__WORK TO BE COMPLETED__
Would you return the lines that run from the start of the data below to the line with "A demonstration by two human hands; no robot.", both included, exactly as written and without pictures?

__RECORDS FOR PROCESSING__
'''

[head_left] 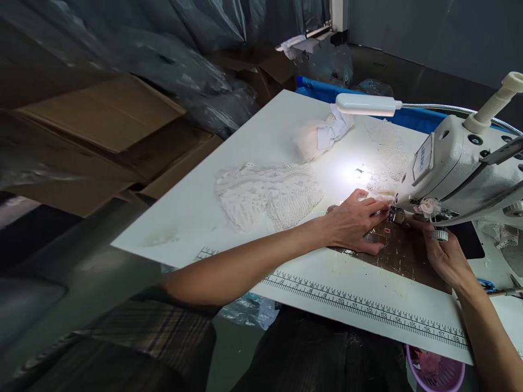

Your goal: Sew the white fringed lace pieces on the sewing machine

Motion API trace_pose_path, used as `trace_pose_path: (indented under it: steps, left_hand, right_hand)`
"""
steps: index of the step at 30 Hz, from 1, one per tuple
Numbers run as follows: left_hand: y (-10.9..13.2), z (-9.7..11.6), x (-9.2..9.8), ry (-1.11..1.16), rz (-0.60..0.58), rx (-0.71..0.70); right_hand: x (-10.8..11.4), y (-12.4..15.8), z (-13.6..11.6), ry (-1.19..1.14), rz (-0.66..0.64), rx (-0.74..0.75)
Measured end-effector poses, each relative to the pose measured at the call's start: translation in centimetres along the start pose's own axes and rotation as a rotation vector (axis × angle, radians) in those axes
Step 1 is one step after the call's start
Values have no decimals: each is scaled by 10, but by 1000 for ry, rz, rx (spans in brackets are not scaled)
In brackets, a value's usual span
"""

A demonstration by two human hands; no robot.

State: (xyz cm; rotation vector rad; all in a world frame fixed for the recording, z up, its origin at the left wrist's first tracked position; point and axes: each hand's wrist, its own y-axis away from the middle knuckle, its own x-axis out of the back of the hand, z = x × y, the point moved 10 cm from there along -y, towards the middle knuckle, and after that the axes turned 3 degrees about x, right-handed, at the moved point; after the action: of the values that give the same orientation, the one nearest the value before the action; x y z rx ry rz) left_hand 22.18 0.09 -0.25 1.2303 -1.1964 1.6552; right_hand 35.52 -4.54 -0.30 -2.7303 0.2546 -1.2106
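My left hand [356, 222] lies on the sewing table [229, 179] with its fingers stretched toward the presser foot [395, 214] of the white sewing machine [453, 169], pressing a small pale piece of fabric there. My right hand [443, 251] rests on the brown needle plate area [402, 256] just right of the foot, fingers curled near the needle; what it grips is hidden. A pile of white lace [269, 195] lies left of my left hand.
A lamp on a flexible neck [365, 103] lights the work area. A bundle of pale fabric [318, 136] sits further back. A ruler strip [368, 305] runs along the table's front edge. Cardboard boxes [102, 141] stand left; a pink basket [435, 373] sits below.
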Motion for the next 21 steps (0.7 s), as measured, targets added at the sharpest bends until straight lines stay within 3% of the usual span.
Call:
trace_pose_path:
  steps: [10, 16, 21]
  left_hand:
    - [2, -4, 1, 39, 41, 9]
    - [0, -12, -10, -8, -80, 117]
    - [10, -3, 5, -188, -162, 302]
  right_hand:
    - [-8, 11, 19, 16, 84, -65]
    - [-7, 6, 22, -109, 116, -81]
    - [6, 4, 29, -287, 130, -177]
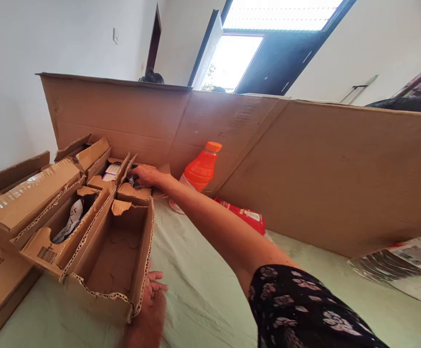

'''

__TASK OUTPUT__
[head_left] 

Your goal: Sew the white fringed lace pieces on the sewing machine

Motion API trace_pose_path, used as `trace_pose_path: (indented under it: steps, left_hand, right_hand)`
"""
steps: index of the step at 30 Hz, from 1, one per tuple
Numbers run as follows: left_hand: y (-10.9..13.2), z (-9.7..11.6), x (-9.2..9.8), ry (-1.11..1.16), rz (-0.60..0.58), rx (-0.71..0.70); right_hand: x (-10.8..11.4), y (-12.4..15.8), z (-13.6..11.6), ry (-1.19..1.14), rz (-0.66..0.64), rx (-0.74..0.75)
Measured end-effector poses, each relative to the pose measured at the call's start: translation in centimetres along the start pose's own axes and rotation as a rotation vector (axis × angle, radians) in those axes
Step 1 is one step after the call's start
Values have no decimals: each is scaled by 10, but by 1000 for ry, rz, rx (spans in brackets are not scaled)
In brackets, a value's usual span
"""

A demonstration by two human hands; no robot.

This exercise has now been finished.